Religion, morality, and knowledge, however, being essential to good government, it shall be the duty of the general assembly to pass suitable laws to protect every religious denomination in the peaceable enjoyment of its own mode of worship, and to encourage schools and the means of instruction.

They argued from this that the public schools not only were permitted but were required to provide religious instruction in order to fulfill the injunction of the Constitution, irrespective of the wishes or consciences of the people concerned.

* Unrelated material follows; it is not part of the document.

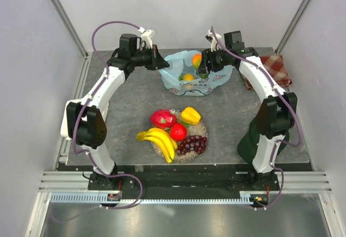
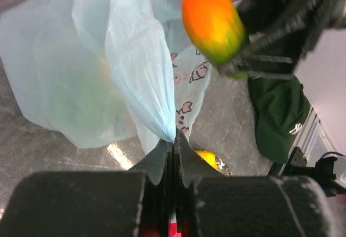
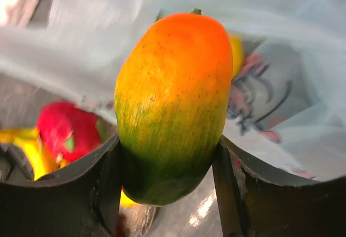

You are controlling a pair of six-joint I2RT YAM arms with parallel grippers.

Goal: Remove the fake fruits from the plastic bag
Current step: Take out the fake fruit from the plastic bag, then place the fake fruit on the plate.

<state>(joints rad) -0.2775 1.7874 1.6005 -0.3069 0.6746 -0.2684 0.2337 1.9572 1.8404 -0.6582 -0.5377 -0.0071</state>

The court ruled, however, that the constitutional clause means that the word "knowledge" embraces all that is comprehended in "religion" and "morality" which can be the subject of human instruction. Therefore, nothing was enjoined upon the schools but to encourage the means of instruction of general "knowledge." Judge Welch argued that "religion" and "morality" are aided by the increase and diffusion of "knowledge" and that in this sense all three are essential to good government, but there is no direction given as to what system of knowledge should be taught or what is the true religion, morality, or knowledge. These matters are left to the legislature, subject to the limitations on legislative power regarding religious freedom as contained in the bill of rights. This limitation would prevent the legislature from defining or promoting religious doctrine. The court then points out that what the defendants are really arguing for is that "religion" means the Christian religion. This interpretation cannot be admitted for it would then establish Christianity as the law of the state:

Legal Christianity is a solecism, a contradiction of terms. When Christianity asks the aid of government beyond mere impartial protection, it denies itself. It's laws are divine, not human. Its essential interests lie beyond the reach and range of human government. United with government, religion never rises above the merest superstition; united with religion, government never rises above the merest despotism; and all history shows us that the more widely and completely they are separated, the better is for both.

Religion is not--much less is Christianity or any other particular system of religion--named in the preamble to the constitution of the United States as one of the declared objects of government; nor is it mentioned in the clause in question, in our own constitution, as being essential to anything beyond mere human government."